> **WORK INSTRUCTION**:
Without including any pictures, give back all of the data exactly.
··· AVAILABLE DATA ···
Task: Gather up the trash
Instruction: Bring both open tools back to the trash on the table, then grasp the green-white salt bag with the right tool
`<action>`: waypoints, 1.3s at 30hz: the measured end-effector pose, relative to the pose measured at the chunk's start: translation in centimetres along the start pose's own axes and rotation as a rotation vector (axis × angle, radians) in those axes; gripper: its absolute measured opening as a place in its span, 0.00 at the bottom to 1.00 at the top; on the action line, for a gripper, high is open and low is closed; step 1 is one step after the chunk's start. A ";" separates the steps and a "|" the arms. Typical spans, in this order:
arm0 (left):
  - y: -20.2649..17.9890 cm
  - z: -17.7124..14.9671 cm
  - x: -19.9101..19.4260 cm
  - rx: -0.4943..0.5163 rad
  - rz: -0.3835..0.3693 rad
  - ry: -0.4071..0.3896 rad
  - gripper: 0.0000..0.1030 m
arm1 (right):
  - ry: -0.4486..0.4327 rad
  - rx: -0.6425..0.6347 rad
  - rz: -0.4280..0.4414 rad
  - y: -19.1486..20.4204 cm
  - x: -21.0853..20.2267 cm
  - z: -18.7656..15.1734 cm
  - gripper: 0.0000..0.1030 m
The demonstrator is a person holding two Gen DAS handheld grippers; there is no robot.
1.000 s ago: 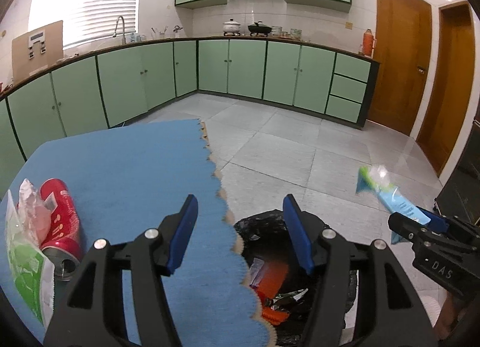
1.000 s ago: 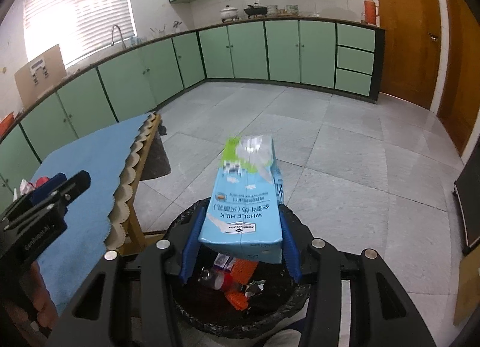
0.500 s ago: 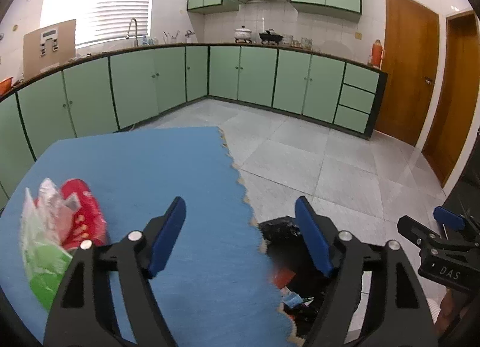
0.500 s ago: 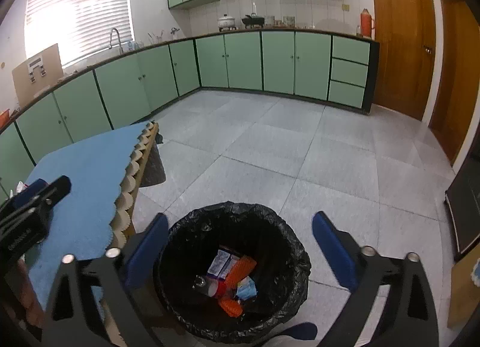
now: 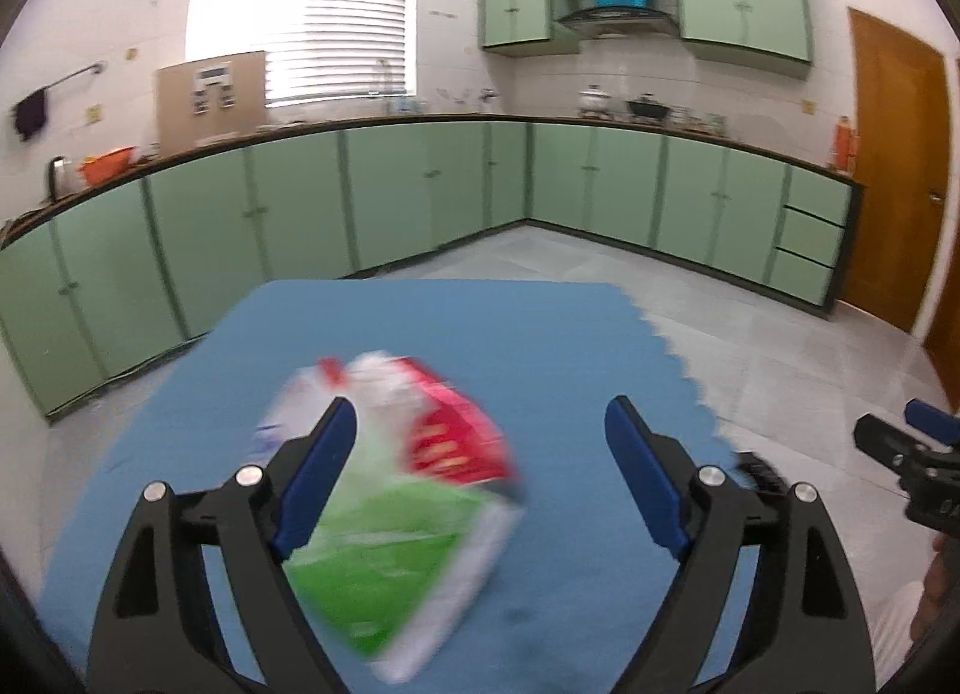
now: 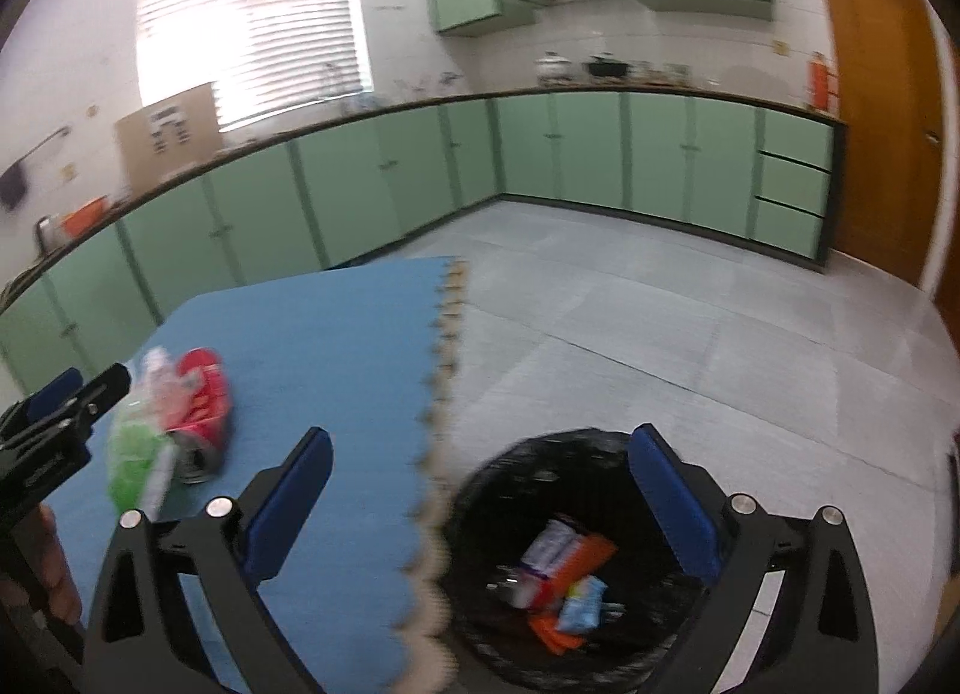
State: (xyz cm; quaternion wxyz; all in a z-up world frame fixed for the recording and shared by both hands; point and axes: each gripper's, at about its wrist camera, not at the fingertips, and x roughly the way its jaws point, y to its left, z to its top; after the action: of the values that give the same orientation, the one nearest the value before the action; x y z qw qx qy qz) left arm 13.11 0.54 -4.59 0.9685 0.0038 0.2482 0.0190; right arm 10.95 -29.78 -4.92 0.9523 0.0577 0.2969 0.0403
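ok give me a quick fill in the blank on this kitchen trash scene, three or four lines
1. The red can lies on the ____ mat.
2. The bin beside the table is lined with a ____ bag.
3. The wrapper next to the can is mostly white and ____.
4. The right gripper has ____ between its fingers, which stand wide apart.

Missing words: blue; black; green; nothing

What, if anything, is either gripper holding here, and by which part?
Nothing is held. The right gripper is open and empty above the trash bin; the left gripper's jaws are opening, clear of the red can and green wrapper.
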 end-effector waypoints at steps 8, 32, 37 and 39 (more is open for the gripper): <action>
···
> **ANSWER TO THIS EXERCISE**:
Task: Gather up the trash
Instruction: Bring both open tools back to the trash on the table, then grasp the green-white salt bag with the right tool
`<action>`: waypoints, 1.3s at 30hz: the measured end-effector pose, relative to the pose measured at the chunk's start: translation in centimetres along the start pose's own axes and rotation as a rotation vector (axis × angle, radians) in those axes; gripper: its absolute measured opening as a place in its span, 0.00 at the bottom to 1.00 at the top; on the action line, for a gripper, high is open and low is closed; step 1 is one step after the chunk's start. A ";" separates the steps and a "|" the arms. Typical spans, in this order:
arm0 (left):
  - y: -20.2649..17.9890 cm
  - z: -17.7124..14.9671 cm
  - x: -19.9101..19.4260 cm
  - rx: -0.4943..0.5163 rad
  - rz: -0.3835..0.3693 rad
  - ry: -0.4071..0.3896 rad
  - gripper: 0.0000..0.1030 m
arm1 (right):
  - ry: -0.4486..0.4327 rad
  - rx: -0.6425..0.6347 rad
  - rz: -0.4280..0.4414 rad
  - y: -19.1486..20.4204 cm
  - x: -21.0853..20.2267 cm
  - z: -18.7656..15.1734 cm
  - gripper: 0.0000..0.1030 m
The demonstrator is a person holding two Gen DAS handheld grippers; there is no robot.
1.000 s ago: 
1.000 s ago: 
0.500 s ago: 
0.500 s ago: 
now: 
now: 
State: (xyz cm; quaternion wxyz; all in a z-up world frame fixed for the recording and shared by both hands; point and axes: each gripper's, at about its wrist camera, not at the fingertips, and x roughly the way its jaws point, y to its left, z to its top; after the action: of the values that give the same orientation, the one nearest the value before the action; x y z qw qx qy qz) left arm 13.11 0.54 -4.59 0.9685 0.0038 0.2482 0.0190; right arm 10.95 -29.78 -4.92 0.9523 0.0577 0.2969 0.0403
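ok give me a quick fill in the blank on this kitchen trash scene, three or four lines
1. The red can lies on the ____ mat.
2. The bin beside the table is lined with a ____ bag.
3. The wrapper next to the can is mostly white and ____.
4. The right gripper has ____ between its fingers, which stand wide apart.

Missing words: blue; black; green; nothing

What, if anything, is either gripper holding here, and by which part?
Nothing is held. The right gripper is open and empty above the trash bin; the left gripper's jaws are opening, clear of the red can and green wrapper.
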 end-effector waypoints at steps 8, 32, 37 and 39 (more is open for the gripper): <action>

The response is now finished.